___ Task inputs

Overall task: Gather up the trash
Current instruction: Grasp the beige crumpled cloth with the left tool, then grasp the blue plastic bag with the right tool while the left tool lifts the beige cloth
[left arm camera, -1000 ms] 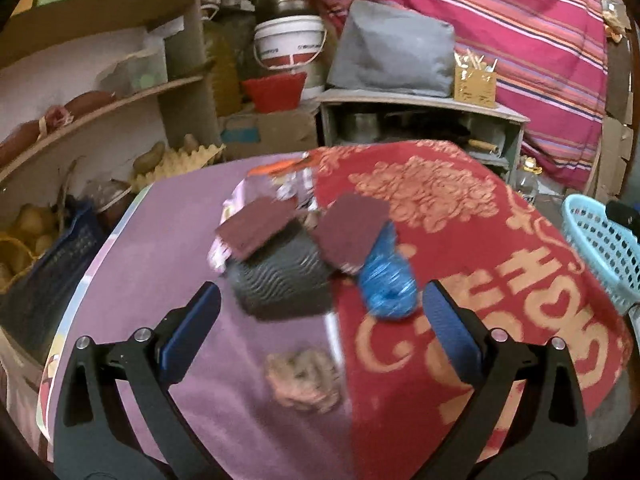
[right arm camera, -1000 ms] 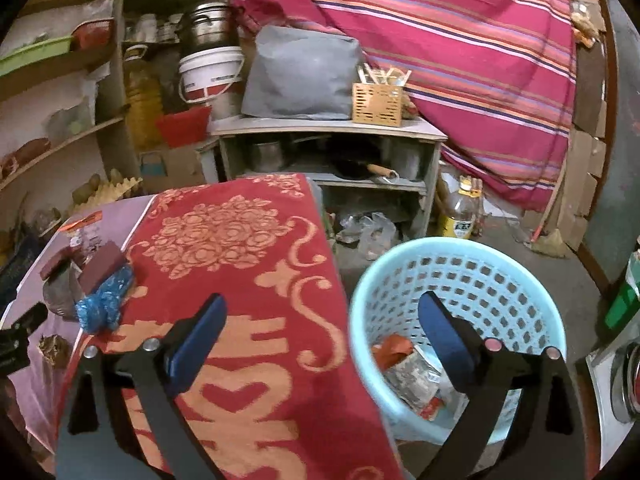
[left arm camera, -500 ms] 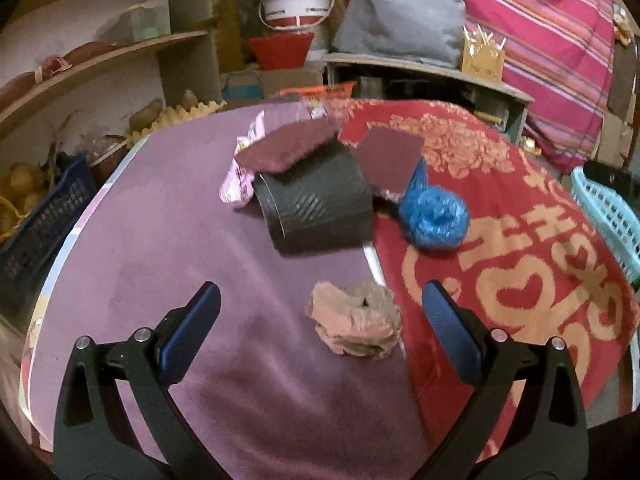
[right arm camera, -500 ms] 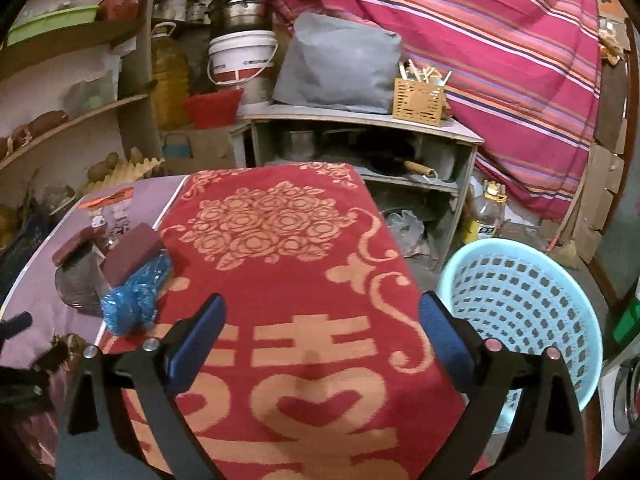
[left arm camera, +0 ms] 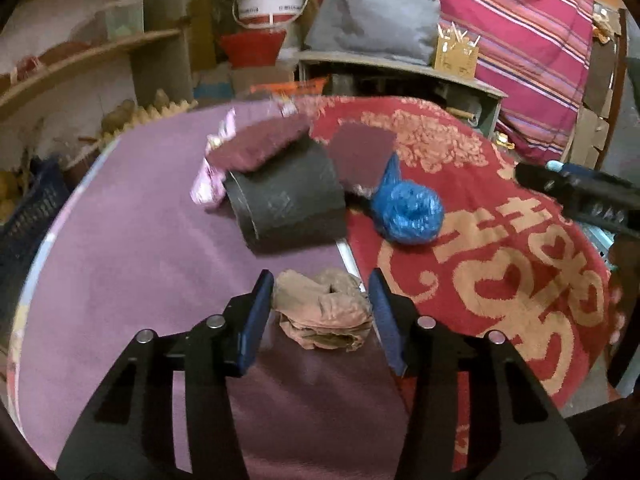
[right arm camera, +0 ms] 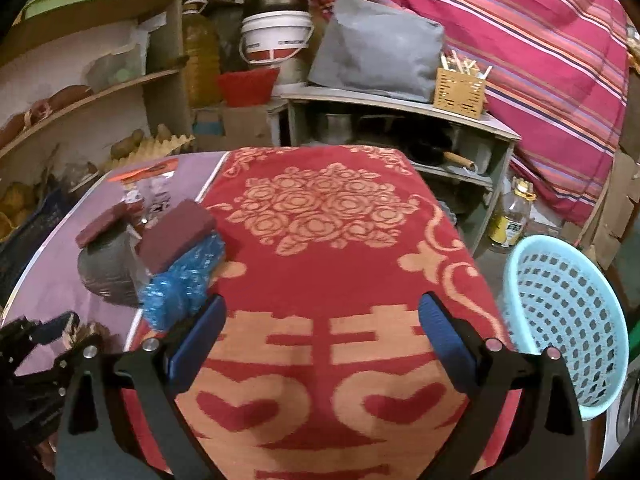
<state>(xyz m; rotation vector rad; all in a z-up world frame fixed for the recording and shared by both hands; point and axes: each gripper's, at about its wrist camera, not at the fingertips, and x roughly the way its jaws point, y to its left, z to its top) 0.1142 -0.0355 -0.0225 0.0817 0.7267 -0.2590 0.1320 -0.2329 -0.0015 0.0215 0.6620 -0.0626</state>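
Note:
A crumpled brown paper wad [left arm camera: 324, 312] lies on the purple table cover, at the seam with the red cloth [left arm camera: 500, 248]. My left gripper [left arm camera: 320, 280] straddles it, jaws closing, and both blue pads touch its sides. Behind it lie a black embossed roll [left arm camera: 284, 200], two maroon scouring pads [left arm camera: 256, 144], a pink wrapper [left arm camera: 208, 184] and a balled blue plastic bag [left arm camera: 408, 212]. My right gripper [right arm camera: 322, 300] hangs open over the red cloth [right arm camera: 328, 240] with nothing between its fingers; the blue bag [right arm camera: 180, 284] sits just left of its left finger.
A light blue mesh basket [right arm camera: 568, 320] stands off the table's right side. Behind the table are a grey shelf unit [right arm camera: 400, 104] with a grey cushion, a white bucket [right arm camera: 276, 36] and wooden shelves [right arm camera: 92, 96] at left. A striped cloth hangs at the back right.
My left gripper sank toward the brown wad and its jaws narrowed from wide open onto it. The right gripper swung left from above the basket to over the red cloth.

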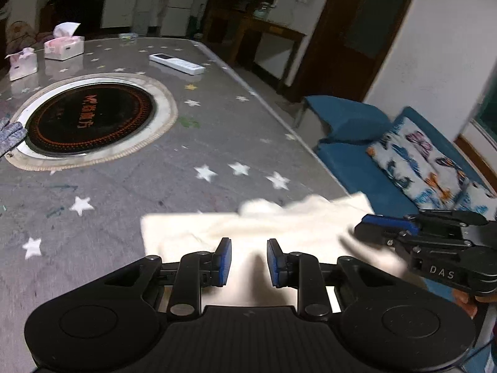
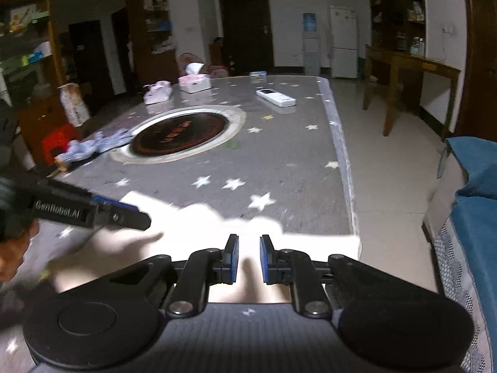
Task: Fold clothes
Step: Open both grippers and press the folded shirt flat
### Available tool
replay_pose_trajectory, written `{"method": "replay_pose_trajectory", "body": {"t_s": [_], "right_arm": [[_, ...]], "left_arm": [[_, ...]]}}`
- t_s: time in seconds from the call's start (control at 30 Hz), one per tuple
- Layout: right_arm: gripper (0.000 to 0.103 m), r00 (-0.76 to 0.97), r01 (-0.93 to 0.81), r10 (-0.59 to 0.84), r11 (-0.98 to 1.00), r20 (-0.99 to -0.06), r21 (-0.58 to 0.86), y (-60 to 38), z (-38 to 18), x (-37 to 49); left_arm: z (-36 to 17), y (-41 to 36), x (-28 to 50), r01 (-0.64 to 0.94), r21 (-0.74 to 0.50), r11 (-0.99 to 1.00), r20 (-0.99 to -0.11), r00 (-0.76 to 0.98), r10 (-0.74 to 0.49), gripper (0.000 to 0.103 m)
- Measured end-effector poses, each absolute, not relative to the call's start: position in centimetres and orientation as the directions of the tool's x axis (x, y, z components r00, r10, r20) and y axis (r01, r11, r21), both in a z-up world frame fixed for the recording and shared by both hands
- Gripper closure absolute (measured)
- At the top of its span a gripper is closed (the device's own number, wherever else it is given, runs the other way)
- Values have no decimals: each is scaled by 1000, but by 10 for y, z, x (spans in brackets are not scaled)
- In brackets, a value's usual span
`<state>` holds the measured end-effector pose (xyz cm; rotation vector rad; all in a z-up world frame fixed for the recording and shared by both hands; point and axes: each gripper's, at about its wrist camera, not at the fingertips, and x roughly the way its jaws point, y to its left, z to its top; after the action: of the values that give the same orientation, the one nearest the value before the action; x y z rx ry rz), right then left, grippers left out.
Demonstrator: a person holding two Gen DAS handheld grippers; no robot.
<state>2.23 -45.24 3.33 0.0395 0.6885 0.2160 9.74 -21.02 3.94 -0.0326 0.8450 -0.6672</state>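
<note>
Both tools, left tool and right tool, hovered part-open, gripping nothing, over the cream garment at the bench edge, likely lining up a fold.

Over a grey star-patterned table, the left tongs hang with blue-padded jaws apart above a pale cream cloth, the right tongs reaching in from their right over the cloth's edge, a round black hotplate ahead to their left.
</note>
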Motion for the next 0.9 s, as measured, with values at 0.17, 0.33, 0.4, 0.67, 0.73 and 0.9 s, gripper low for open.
{"method": "replay_pose_trajectory", "body": {"t_s": [0.17,0.33,0.4,0.67,0.73,0.9], "right_arm": [[90,737,-235,235,968,-633,86,-443,33,-20],[89,750,-227,203,973,-629,43,-441,26,-51],[89,740,-204,195,977,-644,61,-446,17,-56],[87,773,-171,182,982,-608,76,-458,25,-66],[86,770,-141,163,986,-617,84,-465,23,-64],[87,750,-122,150,989,-644,89,-473,15,-61]], "left_arm": [[36,-205,65,580,-275,766,-678,448,-583,77],[26,-195,47,580,-267,770,-680,453,-577,77],[24,-191,46,577,-274,770,-672,457,-582,77],[32,-178,38,568,-291,770,-643,479,-597,78],[27,-175,39,560,-295,774,-650,476,-593,78],[24,-170,39,540,-316,780,-654,472,-592,78]]}}
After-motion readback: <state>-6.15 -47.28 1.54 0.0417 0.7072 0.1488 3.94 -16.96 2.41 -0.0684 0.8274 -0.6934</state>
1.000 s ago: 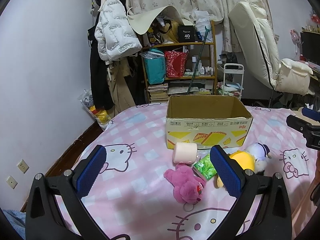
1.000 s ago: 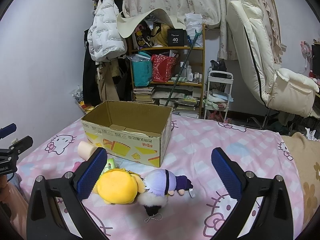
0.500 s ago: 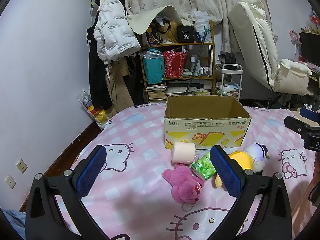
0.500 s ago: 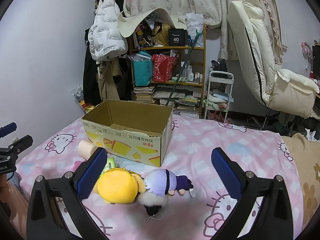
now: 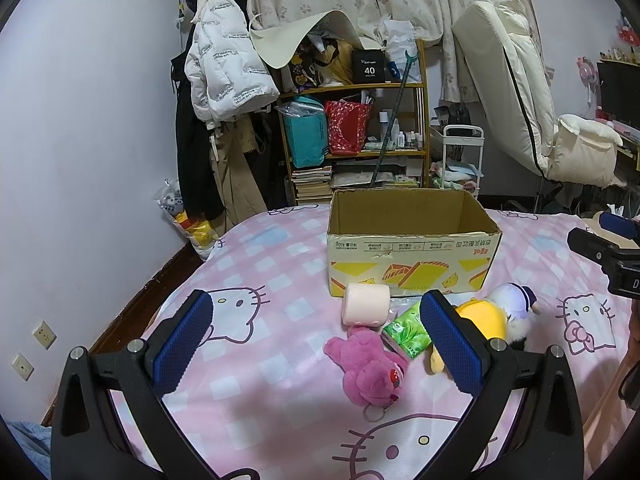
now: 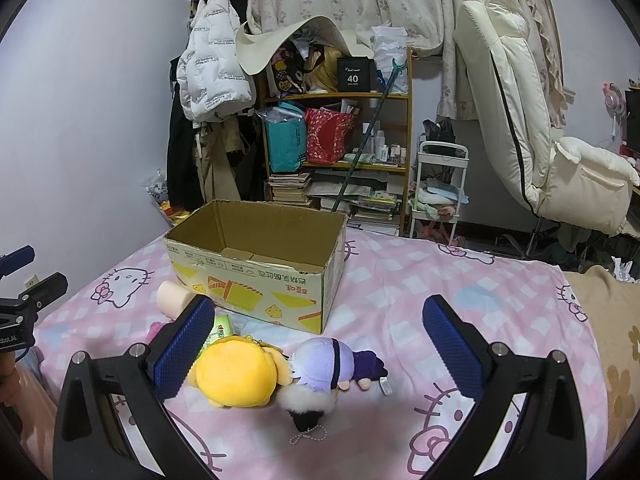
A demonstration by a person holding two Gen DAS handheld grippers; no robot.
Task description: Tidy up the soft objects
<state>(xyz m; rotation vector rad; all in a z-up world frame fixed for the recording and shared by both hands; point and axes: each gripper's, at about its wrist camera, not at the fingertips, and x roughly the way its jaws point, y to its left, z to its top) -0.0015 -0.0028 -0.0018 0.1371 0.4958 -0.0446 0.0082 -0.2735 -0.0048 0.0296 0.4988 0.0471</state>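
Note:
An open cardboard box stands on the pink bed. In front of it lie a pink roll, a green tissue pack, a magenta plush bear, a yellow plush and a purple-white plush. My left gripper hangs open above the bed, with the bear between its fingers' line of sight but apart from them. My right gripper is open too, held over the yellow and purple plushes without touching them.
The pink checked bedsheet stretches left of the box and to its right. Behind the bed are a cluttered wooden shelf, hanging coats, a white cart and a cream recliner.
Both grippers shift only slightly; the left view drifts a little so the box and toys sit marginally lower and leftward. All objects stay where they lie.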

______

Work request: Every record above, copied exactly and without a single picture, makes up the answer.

Written response:
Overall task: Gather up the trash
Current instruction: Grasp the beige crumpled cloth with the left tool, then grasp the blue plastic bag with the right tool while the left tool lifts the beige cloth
[left arm camera, -1000 ms] 
[right arm camera, -1000 ms] 
[left arm camera, -500 ms] 
[right arm camera, -500 ms] 
[left arm camera, +0 ms] 
[right arm camera, +0 ms] 
<state>(xyz m; rotation vector rad; all in a z-up world frame fixed for the recording and shared by both hands; point and axes: each gripper's, at about its wrist camera, not at the fingertips, and x roughly the way its jaws point, y to its left, z to its top) 0.1142 -0.0355 -0.0225 0.0817 0.7267 -0.2590 0.1320 -0.2329 -0.0015 0.0215 0.6620 -0.0626</state>
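Note:
A crumpled brown paper wad [left arm camera: 324, 312] lies on the purple table cover, at the seam with the red cloth [left arm camera: 500, 248]. My left gripper [left arm camera: 320, 280] straddles it, jaws closing, and both blue pads touch its sides. Behind it lie a black embossed roll [left arm camera: 284, 200], two maroon scouring pads [left arm camera: 256, 144], a pink wrapper [left arm camera: 208, 184] and a balled blue plastic bag [left arm camera: 408, 212]. My right gripper [right arm camera: 322, 300] hangs open over the red cloth [right arm camera: 328, 240] with nothing between its fingers; the blue bag [right arm camera: 180, 284] sits just left of its left finger.
A light blue mesh basket [right arm camera: 568, 320] stands off the table's right side. Behind the table are a grey shelf unit [right arm camera: 400, 104] with a grey cushion, a white bucket [right arm camera: 276, 36] and wooden shelves [right arm camera: 92, 96] at left. A striped cloth hangs at the back right.
My left gripper sank toward the brown wad and its jaws narrowed from wide open onto it. The right gripper swung left from above the basket to over the red cloth.
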
Task: Fold clothes
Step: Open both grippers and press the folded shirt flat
### Available tool
replay_pose_trajectory, written `{"method": "replay_pose_trajectory", "body": {"t_s": [_], "right_arm": [[_, ...]], "left_arm": [[_, ...]]}}`
- t_s: time in seconds from the call's start (control at 30 Hz), one per tuple
- Layout: right_arm: gripper (0.000 to 0.103 m), r00 (-0.76 to 0.97), r01 (-0.93 to 0.81), r10 (-0.59 to 0.84), r11 (-0.98 to 1.00), r20 (-0.99 to -0.06), r21 (-0.58 to 0.86), y (-60 to 38), z (-38 to 18), x (-37 to 49); left_arm: z (-36 to 17), y (-41 to 36), x (-28 to 50), r01 (-0.64 to 0.94), r21 (-0.74 to 0.50), r11 (-0.99 to 1.00), r20 (-0.99 to -0.11), r00 (-0.76 to 0.98), r10 (-0.74 to 0.49), gripper (0.000 to 0.103 m)
- Measured end-effector poses, each absolute, not relative to the call's start: position in centimetres and orientation as the directions of the tool's x axis (x, y, z components r00, r10, r20) and y axis (r01, r11, r21), both in a z-up world frame fixed for the recording and shared by both hands
- Gripper closure absolute (measured)
- At the top of its span a gripper is closed (the device's own number, wherever else it is given, runs the other way)
- Values have no decimals: each is scaled by 1000, but by 10 for y, z, x (spans in brackets are not scaled)
- In brackets, a value's usual span
`<state>` holds the measured end-effector pose (xyz cm; rotation vector rad; all in a z-up world frame fixed for the recording and shared by both hands; point and axes: each gripper's, at about its wrist camera, not at the fingertips, and x roughly the way its jaws point, y to its left, z to its top; after the action: of the values that give the same orientation, the one nearest the value before the action; x y z rx ry rz), right then left, grippers left out.
Demonstrator: a person holding two Gen DAS handheld grippers; no robot.
<state>2.23 -45.24 3.33 0.0395 0.6885 0.2160 9.74 -21.02 3.94 -0.0326 0.8450 -0.6672</state>
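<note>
Both tools, left tool and right tool, hovered part-open, gripping nothing, over the cream garment at the bench edge, likely lining up a fold.

Over a grey star-patterned table, the left tongs hang with blue-padded jaws apart above a pale cream cloth, the right tongs reaching in from their right over the cloth's edge, a round black hotplate ahead to their left.
</note>
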Motion for the next 0.9 s, as measured, with values at 0.17, 0.33, 0.4, 0.67, 0.73 and 0.9 s, gripper low for open.
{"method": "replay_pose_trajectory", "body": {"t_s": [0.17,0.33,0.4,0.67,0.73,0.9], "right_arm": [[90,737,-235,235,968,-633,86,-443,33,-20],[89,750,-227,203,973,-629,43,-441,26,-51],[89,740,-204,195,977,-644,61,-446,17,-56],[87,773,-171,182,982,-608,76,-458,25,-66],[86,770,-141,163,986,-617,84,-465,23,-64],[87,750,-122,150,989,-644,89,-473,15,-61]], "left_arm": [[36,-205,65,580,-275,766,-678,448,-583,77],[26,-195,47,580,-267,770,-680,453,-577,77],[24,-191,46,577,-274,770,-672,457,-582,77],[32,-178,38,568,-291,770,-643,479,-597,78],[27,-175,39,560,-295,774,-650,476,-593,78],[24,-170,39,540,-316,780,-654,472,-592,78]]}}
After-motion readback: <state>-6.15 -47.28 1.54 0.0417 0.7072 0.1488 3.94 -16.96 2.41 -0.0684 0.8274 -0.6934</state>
1.000 s ago: 
1.000 s ago: 
0.500 s ago: 
0.500 s ago: 
now: 
now: 
A demonstration by a person holding two Gen DAS handheld grippers; no robot.
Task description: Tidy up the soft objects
<state>(xyz m; rotation vector rad; all in a z-up world frame fixed for the recording and shared by both hands; point and axes: each gripper's, at about its wrist camera, not at the fingertips, and x roughly the way its jaws point, y to its left, z to its top) -0.0015 -0.0028 -0.0018 0.1371 0.4958 -0.0446 0.0082 -0.2735 -0.0048 0.0296 0.4988 0.0471</state>
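Note:
An open cardboard box stands on the pink bed. In front of it lie a pink roll, a green tissue pack, a magenta plush bear, a yellow plush and a purple-white plush. My left gripper hangs open above the bed, with the bear between its fingers' line of sight but apart from them. My right gripper is open too, held over the yellow and purple plushes without touching them.
The pink checked bedsheet stretches left of the box and to its right. Behind the bed are a cluttered wooden shelf, hanging coats, a white cart and a cream recliner.
Both grippers shift only slightly; the left view drifts a little so the box and toys sit marginally lower and leftward. All objects stay where they lie.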

The exercise was answered in full.